User interface overview

End-users who are accessing their applications via authentik typically only access the User interface, not the Admin interface. (There are exceptions; some end-users have permissions to also access the Admin interface, while some end-users never go to the User interface, but rather log directly into their application using authentik behind the scenes.)

Conversely, administrators for an authentik instance work primarily in the Admin interface; that is where administrators add applications, create new users and groups, manage system settings, and more.

info

This document covers the basic tasks that end-users accomplish in the User interface. All of our technical documentation is available to all users, just note that the vast majority of it is for the Admin interface because the User interface is for simple end-user tasks.

Access the User interface

As an end-user, you will typically first see the User interface when you log into authentik. The main page of the User interface is the My applications page, where all of the applications that you access via authentik.

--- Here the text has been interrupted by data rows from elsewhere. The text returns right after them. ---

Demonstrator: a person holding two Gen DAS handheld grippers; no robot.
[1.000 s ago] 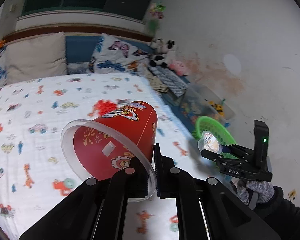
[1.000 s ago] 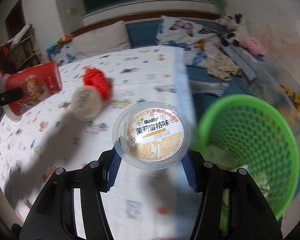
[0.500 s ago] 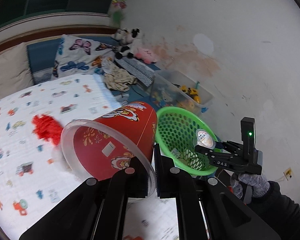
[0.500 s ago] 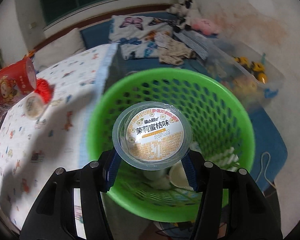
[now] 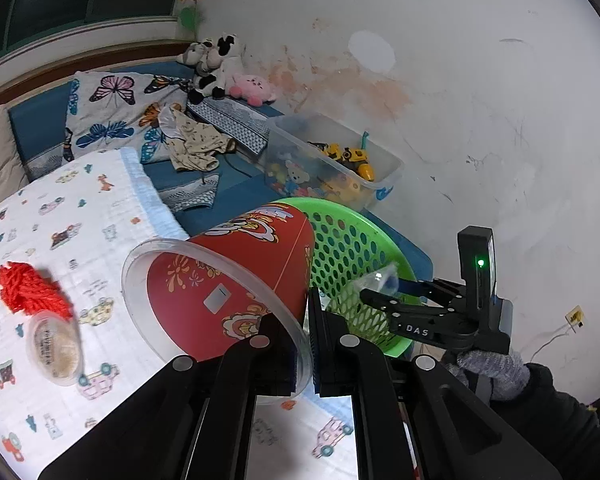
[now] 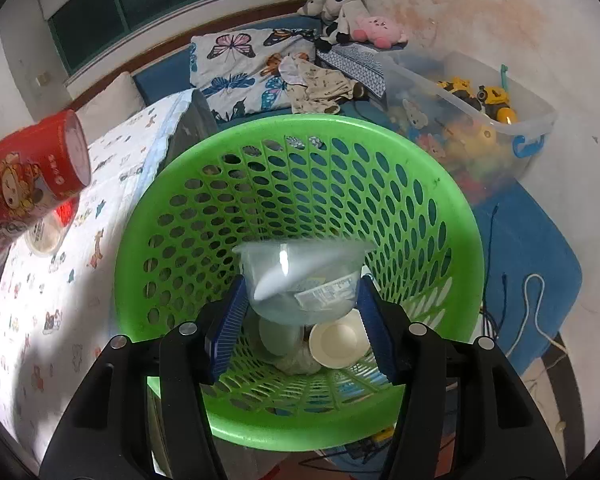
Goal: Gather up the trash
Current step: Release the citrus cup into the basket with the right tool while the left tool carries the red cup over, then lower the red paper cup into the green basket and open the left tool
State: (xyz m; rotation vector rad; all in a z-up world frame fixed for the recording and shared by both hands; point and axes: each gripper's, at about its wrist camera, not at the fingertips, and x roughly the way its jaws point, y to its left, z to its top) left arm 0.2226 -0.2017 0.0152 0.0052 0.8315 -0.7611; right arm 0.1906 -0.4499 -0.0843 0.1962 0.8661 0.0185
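The left gripper [image 5: 306, 344] is clenched on the clear rim of a large red paper cup [image 5: 236, 280], which is held on its side above the printed bedsheet [image 5: 100, 240], with its bottom turned toward the green basket [image 5: 352, 248]. The right gripper [image 6: 300, 320] is seen with its blue pads [image 6: 228, 320] spread apart, and a clear plastic cup [image 6: 300, 280] is blurred between them, tilted over the opening of the basket; whether the pads touch the cup cannot be told, but the jaws are released. The gripper is held directly above the basket, and inside the basket, at the bottom, a white round lid [image 6: 338, 340] and some other pale trash are seen. On the sheet beside the red cup, a small sealed cup [image 5: 54, 346] is lying, just beside a bundle of red yarn [image 5: 28, 292]. Behind the basket, near the stained wall, a transparent box of toys [image 5: 332, 168] is placed.
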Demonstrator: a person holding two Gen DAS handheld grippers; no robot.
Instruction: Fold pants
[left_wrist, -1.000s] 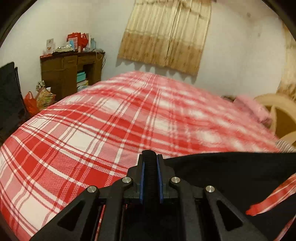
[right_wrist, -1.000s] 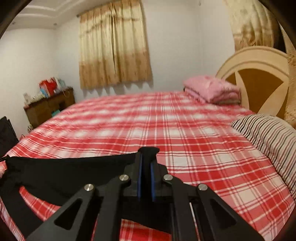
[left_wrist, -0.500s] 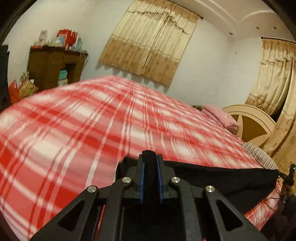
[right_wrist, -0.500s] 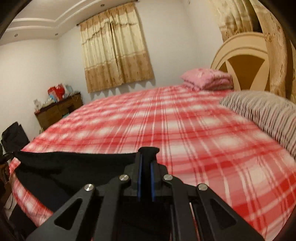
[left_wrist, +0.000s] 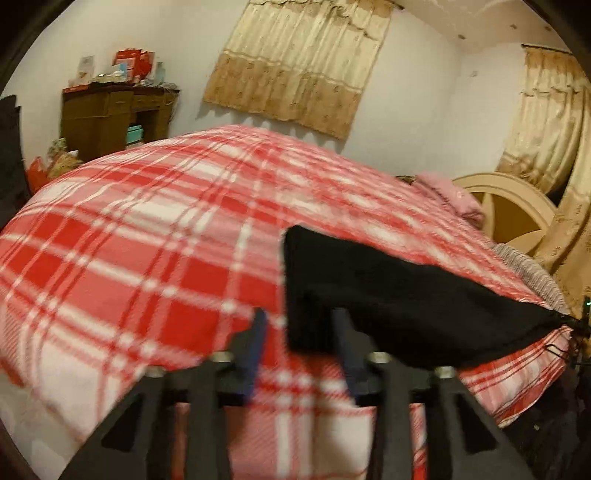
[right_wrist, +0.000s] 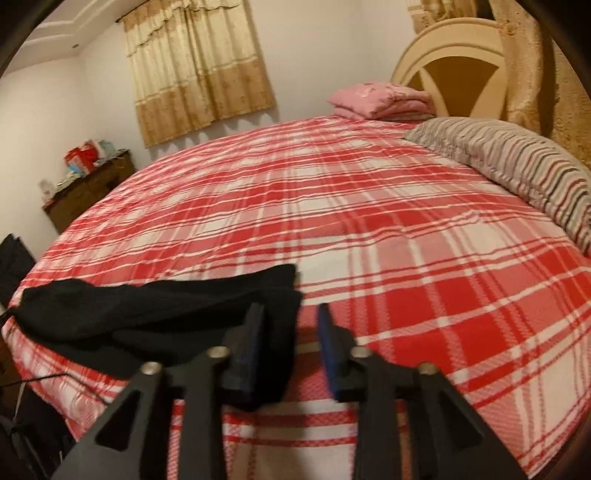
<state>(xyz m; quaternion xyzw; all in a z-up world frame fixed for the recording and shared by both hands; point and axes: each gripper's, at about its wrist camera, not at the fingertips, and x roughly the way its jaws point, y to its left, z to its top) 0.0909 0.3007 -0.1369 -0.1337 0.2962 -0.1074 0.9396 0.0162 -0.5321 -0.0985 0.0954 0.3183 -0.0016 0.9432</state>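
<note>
Both tongs are letting go: our left gripper (left_wrist: 299, 332) and right gripper (right_wrist: 291, 325), clamped a second ago, are opening, the black knit pants (left_wrist: 406, 306) slack between the pads. We judge the lay-down done. Pants rest along the near edge of the red-and-white plaid bedspread (right_wrist: 369, 206), which lies open beyond; the striped pillow (right_wrist: 517, 166) sits well apart.

A broad stretch of the checked bed (right_wrist: 369, 221) is left open ahead and to the right. The near edge is occupied by the black pants (right_wrist: 155, 314) (a corner lies between the opening jaws of each gripper). The far right is bounded by a striped pillow (right_wrist: 517, 166), folded pink bedding (right_wrist: 380, 99) and the headboard (right_wrist: 454, 62); a wooden cabinet (left_wrist: 110, 118) stands beyond the left side.
</note>
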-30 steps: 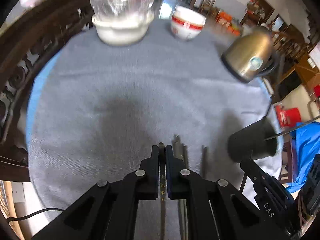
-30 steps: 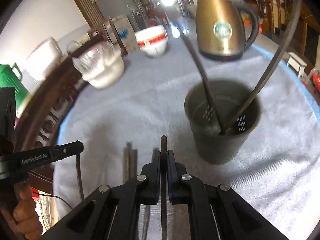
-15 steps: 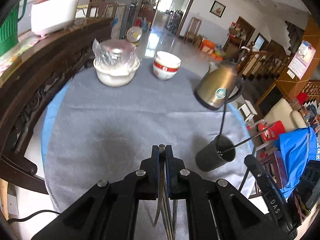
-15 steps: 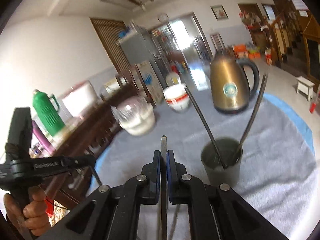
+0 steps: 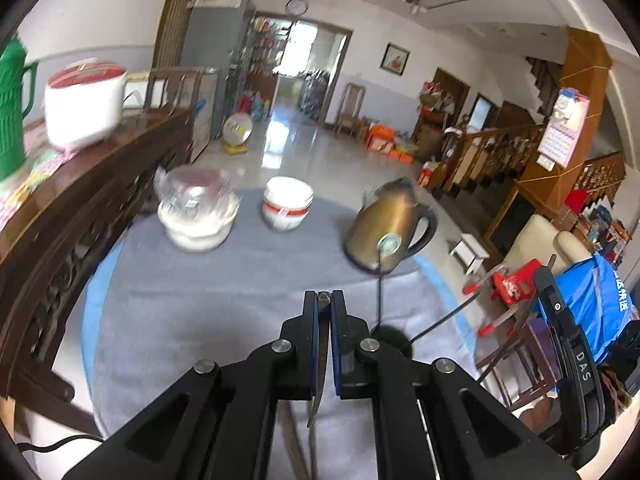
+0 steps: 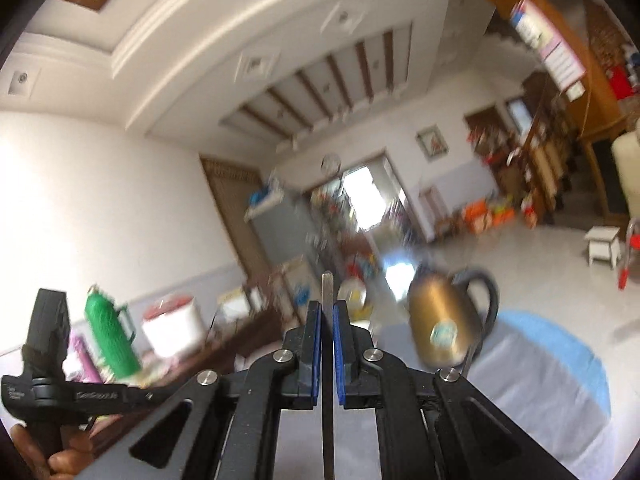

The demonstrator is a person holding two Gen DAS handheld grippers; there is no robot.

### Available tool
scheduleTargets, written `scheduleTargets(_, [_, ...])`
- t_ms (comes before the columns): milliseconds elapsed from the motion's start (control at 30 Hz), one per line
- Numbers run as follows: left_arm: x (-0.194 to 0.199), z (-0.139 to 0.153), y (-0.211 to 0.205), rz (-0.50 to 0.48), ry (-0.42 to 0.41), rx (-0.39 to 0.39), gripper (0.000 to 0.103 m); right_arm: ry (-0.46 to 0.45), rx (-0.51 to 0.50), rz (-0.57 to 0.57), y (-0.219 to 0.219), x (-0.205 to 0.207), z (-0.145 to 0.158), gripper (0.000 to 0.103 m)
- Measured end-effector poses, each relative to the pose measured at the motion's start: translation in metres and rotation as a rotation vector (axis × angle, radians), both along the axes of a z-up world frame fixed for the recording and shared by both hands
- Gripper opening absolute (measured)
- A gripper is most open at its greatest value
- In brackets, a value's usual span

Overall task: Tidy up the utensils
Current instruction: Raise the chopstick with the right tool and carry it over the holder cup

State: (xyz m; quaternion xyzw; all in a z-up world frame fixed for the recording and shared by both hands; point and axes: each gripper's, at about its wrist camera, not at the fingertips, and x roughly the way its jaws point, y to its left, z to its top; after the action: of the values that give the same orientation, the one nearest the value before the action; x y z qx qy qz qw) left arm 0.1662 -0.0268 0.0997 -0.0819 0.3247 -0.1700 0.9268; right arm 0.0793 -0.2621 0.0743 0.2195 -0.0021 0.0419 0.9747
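My left gripper (image 5: 324, 300) is shut on a thin dark utensil (image 5: 318, 380) that hangs down between the jaws, lifted above the grey table cloth (image 5: 200, 300). The dark holder cup (image 5: 390, 338) sits just right of the gripper, with two utensil handles (image 5: 380, 296) sticking out of it. My right gripper (image 6: 327, 308) is shut on a thin metal utensil (image 6: 327, 292) whose tip pokes past the jaws, tilted up toward the room. The right gripper's body shows in the left wrist view (image 5: 576, 360), and the left gripper's body shows in the right wrist view (image 6: 52, 380).
A gold kettle (image 5: 384, 232) stands at the table's right back, also in the right wrist view (image 6: 444, 320). A white bowl with red band (image 5: 287, 204) and a covered white bowl (image 5: 196, 212) stand at the back. A dark wooden sideboard (image 5: 60, 216) runs along the left.
Both grippers have risen from the table with their utensils held. The right one has tilted up so the holder cup has left its view. Loose utensils on the cloth are now mostly hidden.
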Motion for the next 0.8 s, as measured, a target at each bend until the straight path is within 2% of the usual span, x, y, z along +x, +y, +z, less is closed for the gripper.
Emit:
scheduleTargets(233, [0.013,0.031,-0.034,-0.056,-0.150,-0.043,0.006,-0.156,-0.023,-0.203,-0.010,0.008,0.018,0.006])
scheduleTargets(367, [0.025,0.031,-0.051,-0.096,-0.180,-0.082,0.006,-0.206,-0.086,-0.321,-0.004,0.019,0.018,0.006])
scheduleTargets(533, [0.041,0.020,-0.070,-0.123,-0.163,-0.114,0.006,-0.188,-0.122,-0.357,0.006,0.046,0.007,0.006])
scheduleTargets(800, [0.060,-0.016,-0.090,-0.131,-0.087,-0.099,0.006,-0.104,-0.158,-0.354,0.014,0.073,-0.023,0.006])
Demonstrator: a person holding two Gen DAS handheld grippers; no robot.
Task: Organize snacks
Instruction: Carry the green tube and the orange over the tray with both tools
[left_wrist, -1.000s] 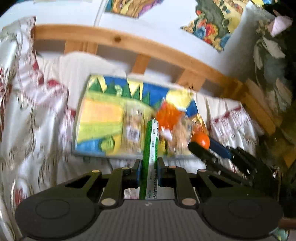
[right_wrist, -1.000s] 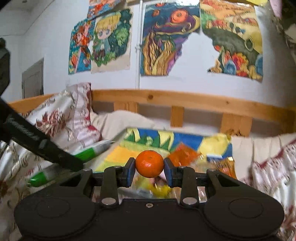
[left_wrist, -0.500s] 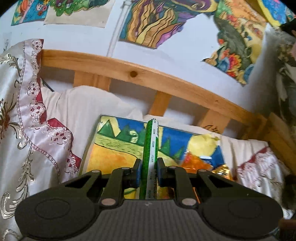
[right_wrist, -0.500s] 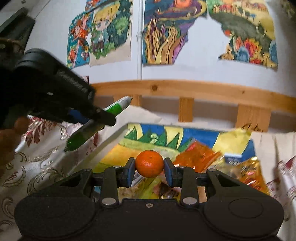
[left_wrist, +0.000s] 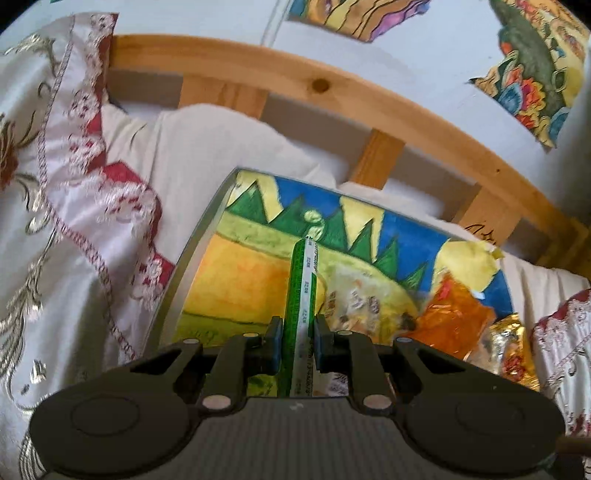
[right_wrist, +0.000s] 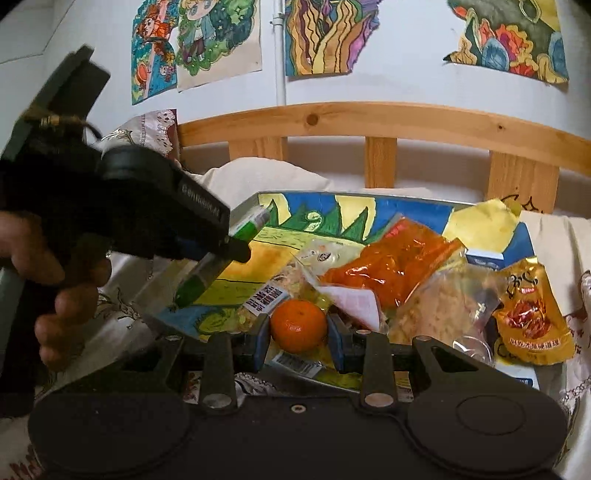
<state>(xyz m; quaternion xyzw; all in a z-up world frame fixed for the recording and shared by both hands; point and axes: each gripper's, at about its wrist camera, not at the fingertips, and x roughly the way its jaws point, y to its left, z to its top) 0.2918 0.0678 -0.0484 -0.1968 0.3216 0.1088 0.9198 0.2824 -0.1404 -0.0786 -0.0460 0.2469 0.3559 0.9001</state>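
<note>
My left gripper (left_wrist: 297, 341) is shut on a slim green and white snack packet (left_wrist: 301, 291) that stands on edge between the blue pads, above the left half of a painted board (left_wrist: 229, 284). My right gripper (right_wrist: 298, 341) is shut on a small orange tangerine (right_wrist: 298, 325), just over the board's near edge. In the right wrist view the left gripper (right_wrist: 236, 251) comes in from the left with the green packet (right_wrist: 207, 266), held by a person's hand (right_wrist: 55, 280). An orange bag (right_wrist: 399, 262), clear snack bags (right_wrist: 443, 306) and a gold pouch (right_wrist: 532, 314) lie piled on the board's right side.
The board (right_wrist: 295, 210) lies on a bed with white and red embroidered covers (left_wrist: 74, 236) and a pillow (left_wrist: 221, 144). A wooden headboard rail (right_wrist: 369, 122) and a wall with paintings (right_wrist: 325, 33) stand behind. A small blue and white box (right_wrist: 484, 258) sits at the board's far right.
Both grippers have sunk toward the board, still gripping their items. The left gripper has moved over the board's left half, nearer its surface; the snack pile looms larger in the right wrist view.
</note>
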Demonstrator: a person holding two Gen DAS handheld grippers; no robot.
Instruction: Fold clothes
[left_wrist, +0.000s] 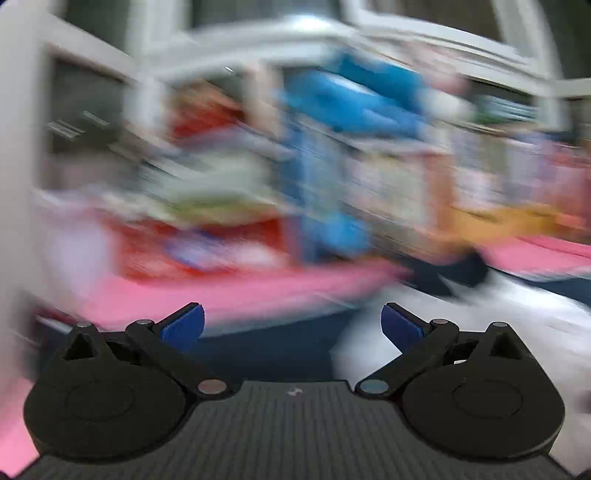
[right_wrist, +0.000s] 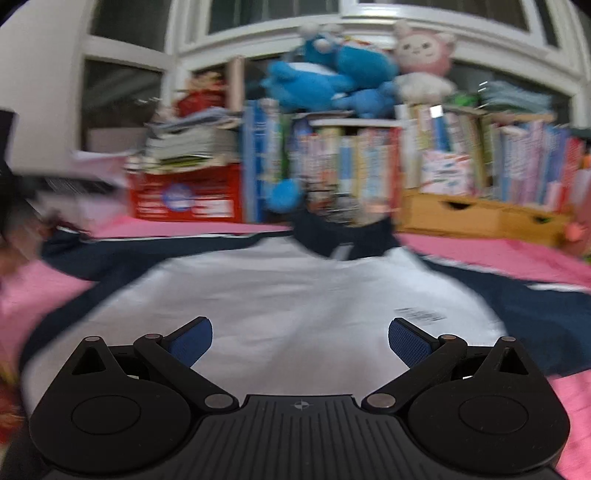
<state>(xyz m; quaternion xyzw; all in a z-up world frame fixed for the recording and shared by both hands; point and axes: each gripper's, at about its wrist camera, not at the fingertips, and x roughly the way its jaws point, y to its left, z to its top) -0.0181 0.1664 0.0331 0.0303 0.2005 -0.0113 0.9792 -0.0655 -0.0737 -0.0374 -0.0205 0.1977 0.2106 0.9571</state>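
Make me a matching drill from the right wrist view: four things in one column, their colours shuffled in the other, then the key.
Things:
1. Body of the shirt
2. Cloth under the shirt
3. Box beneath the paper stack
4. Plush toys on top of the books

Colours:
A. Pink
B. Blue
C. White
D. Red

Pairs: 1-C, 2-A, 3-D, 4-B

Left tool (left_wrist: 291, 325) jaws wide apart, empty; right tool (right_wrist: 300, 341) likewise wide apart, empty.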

To view your own settings click the gear icon in the upper right. The following sections are displayed on the page:

User details

This section of the User interface displays (and allows you to edit if you have the requisite permissions) the fields below. Note that these are the options available in a default authentik instance; administrators can customize which options show up here.

  • Username: the username is the unique identifier associated with the user, and is required for logging in. This value can only be edited by the user if the global System settings are configured to allow all users to change their username, or if the attribute goauthentik.io/user/can-change-username has been added to the Attributes field for a specific user (overriding the global System setting).
  • Name: a display name, or nickname, for the user. Similar to the username, this value can be set globally in System settings, or per user with the attribute goauthentik.io/user/can-change-name.
  • Email: the email address for the user. This value also can be set globally in System settings, or if the attribute goauthentik.io/user/can-change-email has been added to the Attributes field for a specific user (overriding the global System setting).
  • Locale: override any global locale settings and either choose a specific language or select Auto-Detect, which relies on the user's browser local settings.
  • Change your password: if a user has the permission to update their password, they can do so here.

Sessions

This tab shows all active sessions for the user. Here you can delete sessions, including the current one (which would result in an automatic log out) or a session on a remote device.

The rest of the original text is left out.